▶ _EXERCISE PROMPT_: When the line containing "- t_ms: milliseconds" appears in the data below, begin copying there and stop only after the line containing "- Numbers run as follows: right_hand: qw".

▶ _SUPPLIED RECORDS_:

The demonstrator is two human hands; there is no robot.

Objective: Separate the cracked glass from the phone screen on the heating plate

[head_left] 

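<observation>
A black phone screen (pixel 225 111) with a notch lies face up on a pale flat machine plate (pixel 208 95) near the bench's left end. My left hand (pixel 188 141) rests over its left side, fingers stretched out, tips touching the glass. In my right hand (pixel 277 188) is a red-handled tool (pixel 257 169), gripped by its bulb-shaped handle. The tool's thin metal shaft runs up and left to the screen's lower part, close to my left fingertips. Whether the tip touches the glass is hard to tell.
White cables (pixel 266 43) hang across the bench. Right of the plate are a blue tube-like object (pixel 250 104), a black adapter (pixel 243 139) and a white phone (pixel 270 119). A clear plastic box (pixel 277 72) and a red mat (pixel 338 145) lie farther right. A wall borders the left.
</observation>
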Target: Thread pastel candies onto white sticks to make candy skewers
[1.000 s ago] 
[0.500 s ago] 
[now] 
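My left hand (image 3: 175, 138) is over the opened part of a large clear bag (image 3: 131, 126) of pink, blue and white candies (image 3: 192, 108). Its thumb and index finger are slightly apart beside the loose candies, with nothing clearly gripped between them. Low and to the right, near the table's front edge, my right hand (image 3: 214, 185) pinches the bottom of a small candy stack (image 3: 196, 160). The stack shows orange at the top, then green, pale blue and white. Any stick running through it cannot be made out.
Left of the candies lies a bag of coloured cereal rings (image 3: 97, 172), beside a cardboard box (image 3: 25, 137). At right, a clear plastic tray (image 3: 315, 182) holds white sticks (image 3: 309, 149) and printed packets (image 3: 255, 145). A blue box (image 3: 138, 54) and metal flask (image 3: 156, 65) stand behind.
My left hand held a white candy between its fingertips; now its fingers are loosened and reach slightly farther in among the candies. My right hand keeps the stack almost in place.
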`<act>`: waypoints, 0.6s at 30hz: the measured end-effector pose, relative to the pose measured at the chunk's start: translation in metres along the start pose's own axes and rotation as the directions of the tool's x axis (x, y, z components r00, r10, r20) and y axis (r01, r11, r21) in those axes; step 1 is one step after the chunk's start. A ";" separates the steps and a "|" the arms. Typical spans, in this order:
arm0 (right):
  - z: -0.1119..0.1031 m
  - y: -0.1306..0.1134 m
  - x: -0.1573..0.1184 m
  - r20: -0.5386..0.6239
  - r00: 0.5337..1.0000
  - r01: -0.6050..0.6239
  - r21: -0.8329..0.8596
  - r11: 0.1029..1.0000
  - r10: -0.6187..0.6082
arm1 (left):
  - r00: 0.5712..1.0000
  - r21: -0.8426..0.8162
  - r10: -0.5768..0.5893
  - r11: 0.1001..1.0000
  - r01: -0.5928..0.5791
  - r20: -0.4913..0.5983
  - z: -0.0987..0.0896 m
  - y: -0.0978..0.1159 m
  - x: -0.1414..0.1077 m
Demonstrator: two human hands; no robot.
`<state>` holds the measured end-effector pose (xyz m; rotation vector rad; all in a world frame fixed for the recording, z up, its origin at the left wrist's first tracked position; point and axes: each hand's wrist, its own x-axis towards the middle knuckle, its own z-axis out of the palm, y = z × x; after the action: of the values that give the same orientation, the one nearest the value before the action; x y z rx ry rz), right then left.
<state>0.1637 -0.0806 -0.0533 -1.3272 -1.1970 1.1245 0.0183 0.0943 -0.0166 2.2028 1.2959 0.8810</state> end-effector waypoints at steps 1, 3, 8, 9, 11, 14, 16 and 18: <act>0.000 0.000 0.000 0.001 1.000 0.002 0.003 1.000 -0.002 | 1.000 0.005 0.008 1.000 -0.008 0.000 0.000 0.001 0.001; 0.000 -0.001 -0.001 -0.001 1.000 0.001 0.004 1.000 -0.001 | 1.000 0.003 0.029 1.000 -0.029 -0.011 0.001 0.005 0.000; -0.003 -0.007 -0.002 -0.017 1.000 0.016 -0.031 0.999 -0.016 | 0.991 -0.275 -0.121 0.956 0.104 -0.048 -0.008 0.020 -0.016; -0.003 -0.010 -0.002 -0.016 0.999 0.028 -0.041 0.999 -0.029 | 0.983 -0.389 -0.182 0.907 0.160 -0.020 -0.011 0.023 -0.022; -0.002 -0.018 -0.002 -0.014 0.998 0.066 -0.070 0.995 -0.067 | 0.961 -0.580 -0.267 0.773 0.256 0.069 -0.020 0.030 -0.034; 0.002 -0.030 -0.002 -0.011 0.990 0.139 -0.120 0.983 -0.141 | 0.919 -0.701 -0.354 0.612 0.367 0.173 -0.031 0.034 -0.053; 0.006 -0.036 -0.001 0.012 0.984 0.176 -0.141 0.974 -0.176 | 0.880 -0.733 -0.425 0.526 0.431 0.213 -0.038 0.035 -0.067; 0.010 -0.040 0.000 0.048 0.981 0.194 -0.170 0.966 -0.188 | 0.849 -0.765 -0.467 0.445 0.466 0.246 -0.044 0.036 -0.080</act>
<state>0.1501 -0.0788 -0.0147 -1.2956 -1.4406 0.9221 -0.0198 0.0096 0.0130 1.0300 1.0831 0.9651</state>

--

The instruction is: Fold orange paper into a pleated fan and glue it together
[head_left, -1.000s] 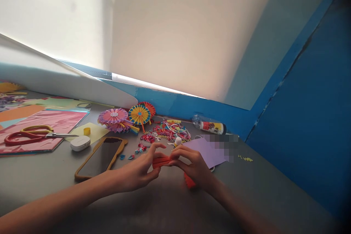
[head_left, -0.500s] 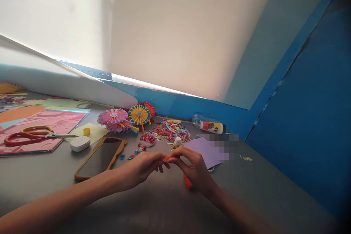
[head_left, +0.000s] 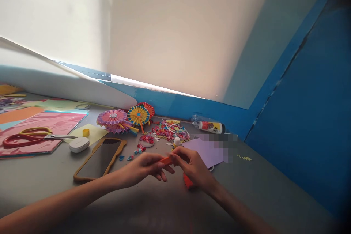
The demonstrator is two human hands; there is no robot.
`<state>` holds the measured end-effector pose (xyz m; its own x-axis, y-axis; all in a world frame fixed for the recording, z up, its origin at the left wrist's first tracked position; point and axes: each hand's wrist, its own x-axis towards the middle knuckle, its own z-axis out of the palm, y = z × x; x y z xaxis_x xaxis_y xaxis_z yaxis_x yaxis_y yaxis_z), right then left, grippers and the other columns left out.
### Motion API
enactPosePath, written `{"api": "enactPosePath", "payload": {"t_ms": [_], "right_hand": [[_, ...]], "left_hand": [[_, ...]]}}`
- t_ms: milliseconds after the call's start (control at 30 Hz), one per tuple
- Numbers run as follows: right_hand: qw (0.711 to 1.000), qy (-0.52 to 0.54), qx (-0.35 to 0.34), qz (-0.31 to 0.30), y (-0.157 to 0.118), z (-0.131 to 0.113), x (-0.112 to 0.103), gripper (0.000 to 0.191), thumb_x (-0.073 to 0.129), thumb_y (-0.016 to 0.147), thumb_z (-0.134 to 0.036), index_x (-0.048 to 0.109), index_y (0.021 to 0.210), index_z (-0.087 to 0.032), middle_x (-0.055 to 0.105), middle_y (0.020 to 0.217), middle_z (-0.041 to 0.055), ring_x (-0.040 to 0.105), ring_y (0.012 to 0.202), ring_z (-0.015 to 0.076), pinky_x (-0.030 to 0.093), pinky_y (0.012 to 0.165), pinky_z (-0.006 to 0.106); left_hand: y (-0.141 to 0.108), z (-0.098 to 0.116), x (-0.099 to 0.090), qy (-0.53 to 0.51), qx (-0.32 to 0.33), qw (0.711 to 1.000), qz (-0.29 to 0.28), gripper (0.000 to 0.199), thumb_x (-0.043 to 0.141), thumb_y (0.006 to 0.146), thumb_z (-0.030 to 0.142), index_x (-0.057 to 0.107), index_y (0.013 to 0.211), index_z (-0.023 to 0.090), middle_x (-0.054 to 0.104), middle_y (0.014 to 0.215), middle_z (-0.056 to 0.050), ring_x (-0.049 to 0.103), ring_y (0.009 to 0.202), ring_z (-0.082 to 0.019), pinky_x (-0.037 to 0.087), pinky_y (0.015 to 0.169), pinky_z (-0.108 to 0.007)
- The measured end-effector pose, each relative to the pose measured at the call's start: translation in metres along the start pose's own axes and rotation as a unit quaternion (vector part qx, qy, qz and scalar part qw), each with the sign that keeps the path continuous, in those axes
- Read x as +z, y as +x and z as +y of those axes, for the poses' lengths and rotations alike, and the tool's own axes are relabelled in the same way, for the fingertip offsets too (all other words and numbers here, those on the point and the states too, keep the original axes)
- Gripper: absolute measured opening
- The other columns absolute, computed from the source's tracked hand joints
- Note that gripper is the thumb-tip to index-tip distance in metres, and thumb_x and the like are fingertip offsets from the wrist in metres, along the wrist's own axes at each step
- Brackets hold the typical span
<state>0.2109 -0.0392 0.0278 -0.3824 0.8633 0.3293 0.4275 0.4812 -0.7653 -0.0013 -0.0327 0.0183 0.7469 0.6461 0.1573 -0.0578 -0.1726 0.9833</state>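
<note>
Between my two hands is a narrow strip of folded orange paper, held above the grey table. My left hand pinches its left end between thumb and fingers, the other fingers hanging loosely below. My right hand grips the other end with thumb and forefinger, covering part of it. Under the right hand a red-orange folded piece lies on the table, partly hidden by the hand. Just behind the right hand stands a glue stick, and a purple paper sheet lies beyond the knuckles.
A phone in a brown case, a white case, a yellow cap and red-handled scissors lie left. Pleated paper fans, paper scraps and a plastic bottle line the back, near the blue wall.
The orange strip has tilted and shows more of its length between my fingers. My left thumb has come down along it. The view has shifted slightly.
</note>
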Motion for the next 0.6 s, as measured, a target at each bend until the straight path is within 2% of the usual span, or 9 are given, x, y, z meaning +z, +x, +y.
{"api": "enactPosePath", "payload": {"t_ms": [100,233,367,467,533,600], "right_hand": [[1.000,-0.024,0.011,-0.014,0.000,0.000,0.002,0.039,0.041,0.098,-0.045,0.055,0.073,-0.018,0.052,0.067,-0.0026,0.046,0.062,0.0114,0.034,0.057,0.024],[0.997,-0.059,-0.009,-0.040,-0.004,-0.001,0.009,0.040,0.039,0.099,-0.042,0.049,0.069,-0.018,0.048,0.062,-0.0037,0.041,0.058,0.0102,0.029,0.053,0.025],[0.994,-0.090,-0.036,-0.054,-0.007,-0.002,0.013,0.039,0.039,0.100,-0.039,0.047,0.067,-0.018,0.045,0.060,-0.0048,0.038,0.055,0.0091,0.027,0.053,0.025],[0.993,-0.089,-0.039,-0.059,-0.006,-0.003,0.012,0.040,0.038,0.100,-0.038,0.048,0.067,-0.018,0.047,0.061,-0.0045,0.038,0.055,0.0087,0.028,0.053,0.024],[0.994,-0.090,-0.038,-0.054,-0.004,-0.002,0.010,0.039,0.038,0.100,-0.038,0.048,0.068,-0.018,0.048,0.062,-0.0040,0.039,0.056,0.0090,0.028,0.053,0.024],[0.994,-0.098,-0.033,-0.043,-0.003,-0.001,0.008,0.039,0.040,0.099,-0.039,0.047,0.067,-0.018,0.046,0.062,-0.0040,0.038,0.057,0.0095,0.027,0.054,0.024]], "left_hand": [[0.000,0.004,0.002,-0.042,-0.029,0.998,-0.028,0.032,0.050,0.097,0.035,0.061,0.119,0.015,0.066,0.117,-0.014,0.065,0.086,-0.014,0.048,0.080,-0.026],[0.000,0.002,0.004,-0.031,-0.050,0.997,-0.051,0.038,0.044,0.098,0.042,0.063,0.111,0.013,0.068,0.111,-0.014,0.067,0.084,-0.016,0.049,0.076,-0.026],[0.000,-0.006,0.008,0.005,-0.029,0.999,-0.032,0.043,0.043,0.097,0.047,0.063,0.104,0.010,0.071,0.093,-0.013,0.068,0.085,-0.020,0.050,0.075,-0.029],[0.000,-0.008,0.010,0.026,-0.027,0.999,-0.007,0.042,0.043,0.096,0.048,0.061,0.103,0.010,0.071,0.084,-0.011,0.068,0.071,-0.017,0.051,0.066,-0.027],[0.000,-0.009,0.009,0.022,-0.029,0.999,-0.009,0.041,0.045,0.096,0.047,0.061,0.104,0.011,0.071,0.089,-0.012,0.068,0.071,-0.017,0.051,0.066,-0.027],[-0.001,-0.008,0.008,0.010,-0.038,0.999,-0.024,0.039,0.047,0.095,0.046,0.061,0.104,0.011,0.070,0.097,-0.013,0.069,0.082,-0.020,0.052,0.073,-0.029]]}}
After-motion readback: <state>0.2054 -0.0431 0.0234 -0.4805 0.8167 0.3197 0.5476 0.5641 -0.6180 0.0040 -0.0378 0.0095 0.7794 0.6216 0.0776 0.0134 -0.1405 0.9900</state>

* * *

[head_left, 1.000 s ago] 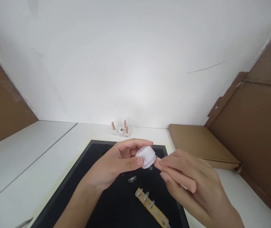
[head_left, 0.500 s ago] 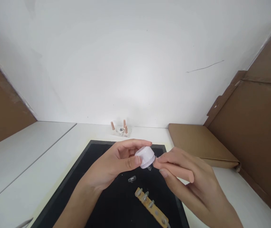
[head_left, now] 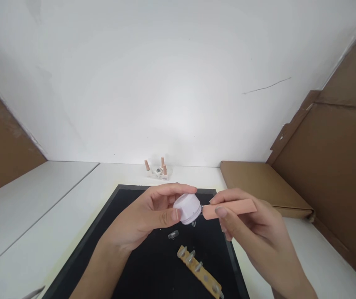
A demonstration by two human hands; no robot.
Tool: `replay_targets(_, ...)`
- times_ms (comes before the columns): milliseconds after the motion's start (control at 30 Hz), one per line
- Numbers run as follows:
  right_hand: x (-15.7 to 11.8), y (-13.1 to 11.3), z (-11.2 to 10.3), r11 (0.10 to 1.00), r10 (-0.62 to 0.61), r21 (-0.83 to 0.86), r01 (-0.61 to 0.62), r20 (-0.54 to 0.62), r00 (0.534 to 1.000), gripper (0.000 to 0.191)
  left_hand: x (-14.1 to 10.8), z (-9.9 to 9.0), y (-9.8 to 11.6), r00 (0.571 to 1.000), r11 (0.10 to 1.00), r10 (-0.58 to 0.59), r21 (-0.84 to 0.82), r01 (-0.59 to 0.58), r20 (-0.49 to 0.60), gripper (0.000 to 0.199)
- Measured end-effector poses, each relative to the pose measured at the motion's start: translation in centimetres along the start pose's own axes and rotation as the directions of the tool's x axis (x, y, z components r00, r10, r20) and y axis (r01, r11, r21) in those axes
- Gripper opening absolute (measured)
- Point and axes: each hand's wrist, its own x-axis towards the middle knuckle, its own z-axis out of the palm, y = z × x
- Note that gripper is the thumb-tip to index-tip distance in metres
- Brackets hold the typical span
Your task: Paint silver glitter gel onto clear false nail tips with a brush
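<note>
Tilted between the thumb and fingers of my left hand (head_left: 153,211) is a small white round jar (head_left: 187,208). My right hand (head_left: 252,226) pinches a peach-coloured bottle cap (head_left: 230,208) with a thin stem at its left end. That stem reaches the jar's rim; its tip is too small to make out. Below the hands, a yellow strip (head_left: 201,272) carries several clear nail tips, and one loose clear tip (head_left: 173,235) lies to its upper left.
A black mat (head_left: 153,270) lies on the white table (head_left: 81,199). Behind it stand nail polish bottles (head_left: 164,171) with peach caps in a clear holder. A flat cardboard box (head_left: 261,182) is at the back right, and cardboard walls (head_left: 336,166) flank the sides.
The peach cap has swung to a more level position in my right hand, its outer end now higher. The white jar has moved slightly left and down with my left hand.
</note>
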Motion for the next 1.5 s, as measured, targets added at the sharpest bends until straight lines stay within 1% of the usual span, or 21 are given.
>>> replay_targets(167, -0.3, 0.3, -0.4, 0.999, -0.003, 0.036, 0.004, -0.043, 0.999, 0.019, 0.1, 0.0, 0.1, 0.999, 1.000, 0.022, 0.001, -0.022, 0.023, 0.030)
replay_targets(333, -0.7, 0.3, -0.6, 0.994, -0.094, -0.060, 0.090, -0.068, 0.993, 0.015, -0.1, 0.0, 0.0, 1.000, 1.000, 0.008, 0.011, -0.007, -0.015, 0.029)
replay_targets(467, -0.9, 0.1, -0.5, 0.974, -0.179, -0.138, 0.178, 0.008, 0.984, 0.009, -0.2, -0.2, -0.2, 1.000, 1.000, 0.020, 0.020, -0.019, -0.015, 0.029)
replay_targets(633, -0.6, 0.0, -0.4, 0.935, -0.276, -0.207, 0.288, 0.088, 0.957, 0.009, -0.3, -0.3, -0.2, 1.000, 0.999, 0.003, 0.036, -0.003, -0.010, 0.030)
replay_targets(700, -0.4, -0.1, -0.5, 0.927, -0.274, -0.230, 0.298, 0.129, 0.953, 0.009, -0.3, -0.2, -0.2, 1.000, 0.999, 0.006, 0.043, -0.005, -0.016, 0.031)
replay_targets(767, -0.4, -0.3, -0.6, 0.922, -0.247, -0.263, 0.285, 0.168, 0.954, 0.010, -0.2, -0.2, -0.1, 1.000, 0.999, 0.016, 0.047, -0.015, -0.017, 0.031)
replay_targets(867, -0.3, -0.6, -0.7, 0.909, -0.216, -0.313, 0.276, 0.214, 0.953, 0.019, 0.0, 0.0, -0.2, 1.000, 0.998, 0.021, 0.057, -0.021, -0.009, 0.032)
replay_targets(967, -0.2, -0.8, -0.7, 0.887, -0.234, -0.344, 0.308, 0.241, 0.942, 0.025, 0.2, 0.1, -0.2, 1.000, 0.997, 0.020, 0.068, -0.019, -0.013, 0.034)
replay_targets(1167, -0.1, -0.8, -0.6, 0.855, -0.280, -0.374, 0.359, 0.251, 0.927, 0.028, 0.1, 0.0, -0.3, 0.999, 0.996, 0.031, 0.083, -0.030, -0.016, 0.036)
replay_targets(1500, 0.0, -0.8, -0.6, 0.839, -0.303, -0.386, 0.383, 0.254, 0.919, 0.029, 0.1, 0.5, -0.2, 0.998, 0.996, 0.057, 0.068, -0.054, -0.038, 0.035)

▶ _OUTPUT_:
- t_ms: milliseconds after the call's start (control at 30 Hz), one per tuple
- Numbers run as follows: right_hand: qw (0.711 to 1.000), qy (-0.52 to 0.54), qx (-0.35 to 0.34), qz (-0.31 to 0.30), y (-0.157 to 0.118), z (-0.131 to 0.113), x (-0.112 to 0.103), gripper (0.000 to 0.191), thumb_x (-0.073 to 0.129), thumb_y (-0.016 to 0.147), thumb_z (-0.134 to 0.036), index_x (-0.048 to 0.109), index_y (0.021 to 0.210), index_z (-0.087 to 0.032), middle_x (-0.055 to 0.105), middle_y (0.020 to 0.217), middle_z (-0.041 to 0.055), ring_x (-0.040 to 0.105), ring_y (0.012 to 0.202), ring_z (-0.015 to 0.076), pinky_x (-0.030 to 0.093), pinky_y (0.012 to 0.165), pinky_z (-0.006 to 0.106); left_hand: y (-0.141 to 0.108), z (-0.098 to 0.116), x (-0.099 to 0.090), qy (-0.53 to 0.51), qx (-0.32 to 0.33), qw (0.711 to 1.000), qz (-0.29 to 0.28), gripper (0.000 to 0.199), thumb_x (-0.043 to 0.141), thumb_y (0.006 to 0.146), thumb_z (-0.030 to 0.142), index_x (-0.057 to 0.107), index_y (0.013 to 0.211), index_z (-0.023 to 0.090), middle_x (-0.054 to 0.104), middle_y (0.014 to 0.215), middle_z (-0.056 to 0.050), ring_x (-0.049 to 0.103), ring_y (0.009 to 0.202), ring_z (-0.082 to 0.019), pinky_x (-0.037 to 0.087), pinky_y (0.015 to 0.169), pinky_z (-0.108 to 0.007)

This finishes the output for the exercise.